Last week’s emphatic electoral win of the Liberal Democratic Party and the return of Shinzo Abe as Japan’s Premier has evoked hopes of a national resurrection. Their advocacy during the month-long campaign of a strong nationalist stance vis-à-vis China and the promise of bringing back the good times of the 1980s and the 1990s paid it rich dividends. The two-thirds majority in Diet, the lower house, which it secured along with a junior ally, should give it the requisite muscle to push through the various recovery measures in the upper house where no party has a clear majority.
Shinzo Abe, who gets sworn in today as the Prime Minister after a gap of over five years, has won a landslide victory primarily on the back of promising a rapid economic recovery.
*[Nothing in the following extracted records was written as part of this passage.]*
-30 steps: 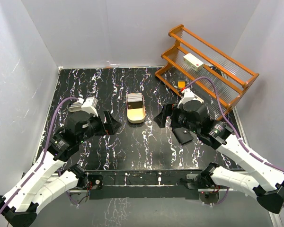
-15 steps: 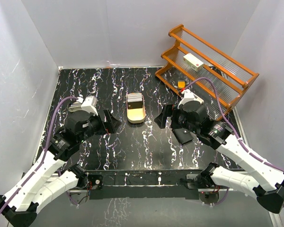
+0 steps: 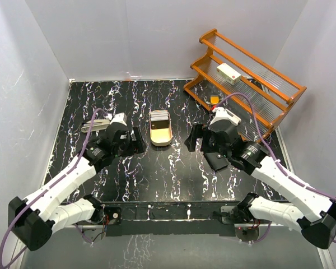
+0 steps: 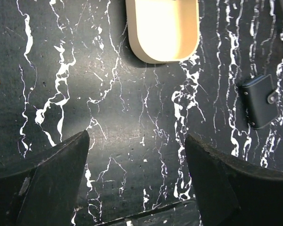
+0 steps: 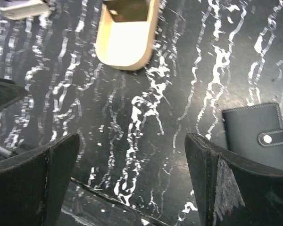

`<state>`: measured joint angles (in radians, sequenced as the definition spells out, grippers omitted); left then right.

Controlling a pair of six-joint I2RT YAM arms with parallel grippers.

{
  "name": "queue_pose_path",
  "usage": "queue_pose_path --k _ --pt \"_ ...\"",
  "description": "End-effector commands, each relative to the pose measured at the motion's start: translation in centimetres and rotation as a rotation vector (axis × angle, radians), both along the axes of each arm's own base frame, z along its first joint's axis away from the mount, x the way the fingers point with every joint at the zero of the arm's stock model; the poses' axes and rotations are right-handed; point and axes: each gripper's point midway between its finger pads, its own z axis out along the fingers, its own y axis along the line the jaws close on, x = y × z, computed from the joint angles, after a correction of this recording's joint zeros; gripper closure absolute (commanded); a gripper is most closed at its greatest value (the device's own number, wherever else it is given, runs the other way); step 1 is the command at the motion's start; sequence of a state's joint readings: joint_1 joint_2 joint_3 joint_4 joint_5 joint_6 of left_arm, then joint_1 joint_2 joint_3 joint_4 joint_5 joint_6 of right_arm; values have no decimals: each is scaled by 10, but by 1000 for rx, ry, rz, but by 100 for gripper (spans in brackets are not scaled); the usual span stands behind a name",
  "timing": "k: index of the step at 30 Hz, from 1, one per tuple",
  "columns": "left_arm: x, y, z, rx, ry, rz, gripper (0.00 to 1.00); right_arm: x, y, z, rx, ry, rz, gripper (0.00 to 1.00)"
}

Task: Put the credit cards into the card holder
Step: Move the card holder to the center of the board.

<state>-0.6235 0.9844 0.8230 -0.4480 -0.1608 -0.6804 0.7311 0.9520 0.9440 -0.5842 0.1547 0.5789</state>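
The credit cards (image 3: 159,117) are a pale stack in the back half of a cream oval-ended tray (image 3: 161,136) at mid-table. The card holder (image 3: 218,162) is a black wallet lying closed with its snap strap fastened, right of the tray and partly under my right arm. It also shows in the left wrist view (image 4: 258,101) and the right wrist view (image 5: 257,136). My left gripper (image 3: 136,141) is open and empty, just left of the tray. My right gripper (image 3: 191,140) is open and empty, between tray and wallet. The tray's rounded end shows in both wrist views (image 4: 162,33) (image 5: 126,44).
A wooden rack (image 3: 252,84) stands at the back right, with a white box (image 3: 229,73) on a shelf and a small orange item (image 3: 214,100) at its foot. White walls enclose the black marbled table (image 3: 101,106) on three sides.
My left arm has swung right and forward, bringing its gripper closer to the tray. My right gripper has shifted slightly. The tray and wallet have not moved.
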Motion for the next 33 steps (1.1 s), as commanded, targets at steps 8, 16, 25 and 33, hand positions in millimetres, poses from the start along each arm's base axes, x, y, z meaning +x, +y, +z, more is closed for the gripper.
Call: queue_pose_path --k 8,16,25,33 --pt "39 -19 -11 -24 63 79 18 31 -43 -64 -307 41 -218 16" --pt "40 -29 -7 -54 65 22 11 40 -60 -115 -494 164 -294 33" --pt "1 -22 -23 -13 137 -114 6 50 -101 -159 -518 309 -432 34" --pt "-26 -28 -18 -52 160 -251 7 33 -89 -187 -407 432 -372 32"
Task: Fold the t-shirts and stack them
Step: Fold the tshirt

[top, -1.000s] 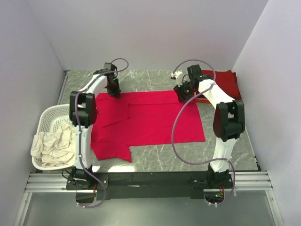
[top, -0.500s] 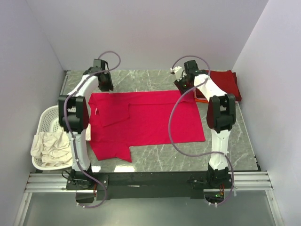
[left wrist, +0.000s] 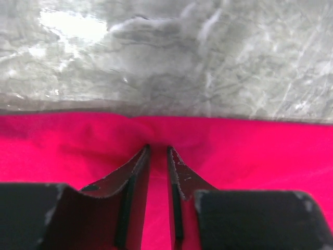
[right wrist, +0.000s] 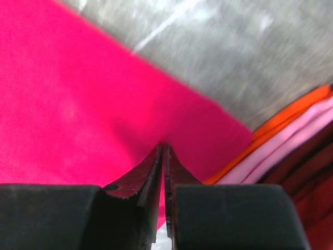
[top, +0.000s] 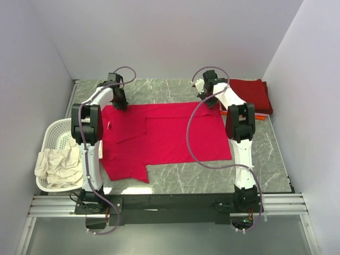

He and his party has talked of ‘unlimited monetary easing’, ‘large scale’ fiscal stimulus and ‘doubling’ the inflation rate. For considerable time now, Japan has been suffering from economic contraction, low grade deflation and a soaring currency which has squeezed its exports. Responding to the signals of the incoming government, the conservative Bank of Japan Governor has already vowed to significantly expand asset-purchases and pump in more money into the economy. Such measures with, no doubt, further pressurise the huge public debt of Japan but the LDP and its leadership consider these essential to lift the GDP growth to 3% per annum, raise inflation target to 2% and bring down the yen by some 20% against the major global currencies.
There is acceptance within the incoming ruling party that an economically-resilient Japan is a requisite for restoring Japan’s international pride. This was their electoral theme and the party leaders took a tough stance, with considerable subsequent electoral advantage, on the dispute with China on the sovereignty of the Senkaku Islands in the East China Sea. Abe had let it be known that the islands unmistakingly belong to Japan and ‘there is no room for negotiations on this point.’ Equally explicitly he had opposed, across the board, shutting down of nuclear power reactors in Japan regardless of their safety status. Post elections, he has reiterated these positions and has made known that while he would strive to improve ties with China, deepening of relations, diplomatic as well as in fields of security and energy with the rest of Asia, particularly India, and Australia would remain his first priority.